Some people get confused by all the rules around sharps and flats. By using the black notes own names, Va Wu-Xe Yu Ze , we can leave sharps and flats to the the listener as happens when music is played. Here’s a pentatonic play along using the pictured instruments, the Canoe Song followed by Over the Sea to Skye.
The glockenspiel or xylophone is an ideal way to start playing music. Instrument makers are neeede to produce cheap black note sets to which matching white notes can be later added or fitted. Global suppliers will be listed on this site.
Panpipe workshops can often produce “black note” versions on request. Traditionally the panpipers have low notes to the right, opposite to the layout of the piano. An option is to request pipes set in a straight line which can be played from either side.
And here’s the first of the tunes in the above playalong Canoe Song in simple notation.
These black note names can be mixed with various names for the white notes:
C V D W E F X G Y A Z B Transatlantic
C V D W E F X G Y A X H Germanic
Do Va Re Wu Mi Fa Xe Sol Yu La Ze Mediterranean
do va re wu mi fa xe so yu la ze ti movable solfa
Note that the vowels of the black notes continue the beautiful contrasting vowels of Mediterranean names within the range of 3 guitar frets. The global usage of the Mediterranean names approximately equals that of the other two put together.
But each note requires requires at a minimum of two letters. This is because two of the names share the same initial – Sol and Si. We can solve this by blending the Mediterranean and movable solfa into Tsi which can sung as si, ti or tsi.

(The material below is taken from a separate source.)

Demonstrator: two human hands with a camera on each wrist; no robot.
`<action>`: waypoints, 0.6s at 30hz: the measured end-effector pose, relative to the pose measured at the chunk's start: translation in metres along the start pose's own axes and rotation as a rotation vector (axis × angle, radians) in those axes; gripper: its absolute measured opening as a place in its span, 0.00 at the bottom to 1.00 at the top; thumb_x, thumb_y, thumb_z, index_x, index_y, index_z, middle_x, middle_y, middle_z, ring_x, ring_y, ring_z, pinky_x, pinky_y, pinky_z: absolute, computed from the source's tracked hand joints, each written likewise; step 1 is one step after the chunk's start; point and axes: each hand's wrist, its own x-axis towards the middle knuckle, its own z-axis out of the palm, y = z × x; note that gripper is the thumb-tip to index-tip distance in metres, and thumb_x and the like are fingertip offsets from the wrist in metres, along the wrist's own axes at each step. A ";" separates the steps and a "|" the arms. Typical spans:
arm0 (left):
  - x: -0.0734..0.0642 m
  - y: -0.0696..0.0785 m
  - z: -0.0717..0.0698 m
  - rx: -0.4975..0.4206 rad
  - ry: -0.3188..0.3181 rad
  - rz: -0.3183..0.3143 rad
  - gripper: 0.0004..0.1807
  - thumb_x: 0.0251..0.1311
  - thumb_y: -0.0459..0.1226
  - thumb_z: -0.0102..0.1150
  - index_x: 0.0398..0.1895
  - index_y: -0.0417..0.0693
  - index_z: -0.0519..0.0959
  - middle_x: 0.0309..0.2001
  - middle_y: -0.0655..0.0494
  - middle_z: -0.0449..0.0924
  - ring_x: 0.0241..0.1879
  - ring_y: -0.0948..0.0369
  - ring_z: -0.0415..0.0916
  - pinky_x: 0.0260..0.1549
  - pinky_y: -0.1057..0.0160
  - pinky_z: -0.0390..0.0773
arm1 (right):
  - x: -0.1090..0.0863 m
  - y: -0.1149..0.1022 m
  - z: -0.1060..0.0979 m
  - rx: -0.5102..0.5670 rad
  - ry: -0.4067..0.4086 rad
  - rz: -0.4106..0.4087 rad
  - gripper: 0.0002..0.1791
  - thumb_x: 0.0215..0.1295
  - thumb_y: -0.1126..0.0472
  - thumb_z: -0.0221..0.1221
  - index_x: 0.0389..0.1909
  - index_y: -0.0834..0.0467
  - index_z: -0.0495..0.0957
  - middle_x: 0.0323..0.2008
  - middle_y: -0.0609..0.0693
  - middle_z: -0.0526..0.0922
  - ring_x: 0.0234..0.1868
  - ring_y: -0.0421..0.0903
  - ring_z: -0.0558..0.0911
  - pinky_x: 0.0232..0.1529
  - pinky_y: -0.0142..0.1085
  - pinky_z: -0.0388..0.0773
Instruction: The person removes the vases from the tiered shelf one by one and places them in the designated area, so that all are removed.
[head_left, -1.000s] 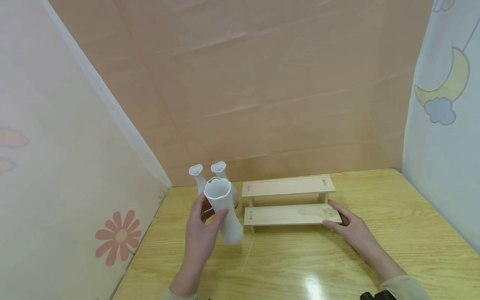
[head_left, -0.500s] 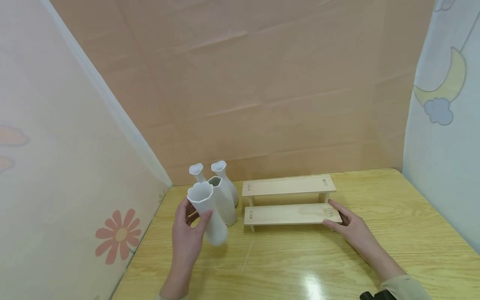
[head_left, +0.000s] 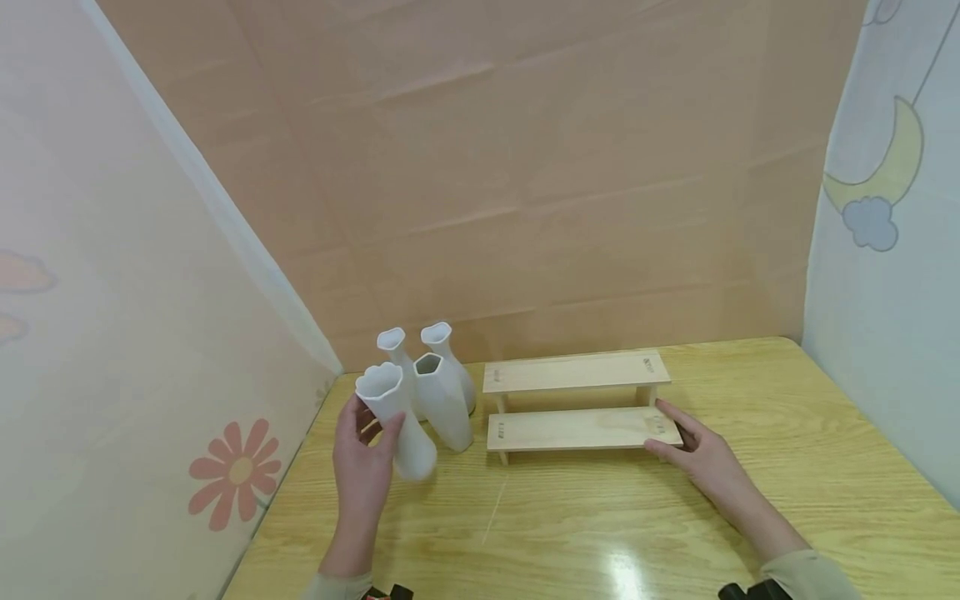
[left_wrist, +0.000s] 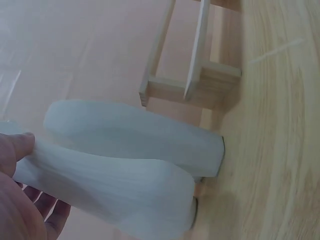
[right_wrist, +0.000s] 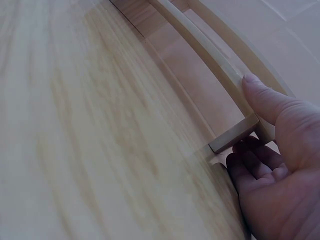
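Observation:
My left hand (head_left: 363, 460) grips a white vase (head_left: 411, 443) with a scalloped rim near its neck, the thumb on one side and fingers round the back. The vase leans, its base close over the table. Right beside it stands a white faceted vase (head_left: 444, 402) with an angular mouth, overlapped by the held vase (left_wrist: 125, 187) in the left wrist view. At the other side my right hand (head_left: 707, 463) holds the right end of a two-tier wooden shelf (head_left: 577, 429). In the right wrist view the thumb lies along the board, and the fingers (right_wrist: 257, 157) curl behind the leg.
Two more white vases with narrow necks, one left (head_left: 392, 340) and one right (head_left: 438, 335), stand at the back. The wood-grain table (head_left: 555, 517) meets a brown backdrop (head_left: 525, 208) behind and printed cloth walls (head_left: 150, 333) at the sides.
My left hand has moved left with the scalloped vase, leaving the faceted vase largely uncovered. The right hand and the wooden shelf have stayed in place.

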 end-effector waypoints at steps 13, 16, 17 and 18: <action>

The Mediterranean names also share two initials with the Transatlantic/Germanic names, that is D and F. Fortunately Fa and F fall on the same note. On the other hand Do is next door to Transatlantic/Germanic D. Confusion can be avoided by returning to Do’s old name Ut (pre 1640) but to sing it as Do. This gives us twelve names which can be conveyed by their initials, a chromatic solfege named XroSol which can be abbreviated to XS.
U V R W M F X S Y L Z T
Adding contrasting vowels gives us Ut=Do Va Re Mi Fa Xe Sol Yu La Ze Tsi. The Scottish loch sound can be used for Xe, which was the ancient Greek pronunciation, while Ze can use the Castilian pronunciation (European Spanish) to be sung as the English word they, as in this demo.
Sharps and flats are a psychological reality (e.g the first two phrases of the song How High the Moon) but we can leave those issues to the listener, as we do with guitar/lute tablature and indeed when any music gets performed.
Italic script developed several centuries after the ROMAN ALPHABET and we can make use of the distinction: ROMAN ( aka upper case or capital) to mean fixed pitch (La=440Hz), and lower case italic to mean movable. Italic is useful to avoid the ambiguity of the non-italic l which easily be confused with the number 1 (depending on the font in use).
We can use the jazz standards to get acclimatised to XS. Most jazz musicians now have the app iReal Pro installed on their mobile phones or tablets. It gives the chords of thousands of tunes using the Transatlantic note names. It is also able to show the chords in terms of the tonic aka keynote using degrees of the major scale as roots, a form known as Nashville of Number Notation.
For example in the key of C major here are some typical chord sequences here is shown as Transatlantic, Nashville and italic XroSol
You will see that in Nashville the minor tonic gets to play second fiddle to the major whereas in XroSol it has equal status.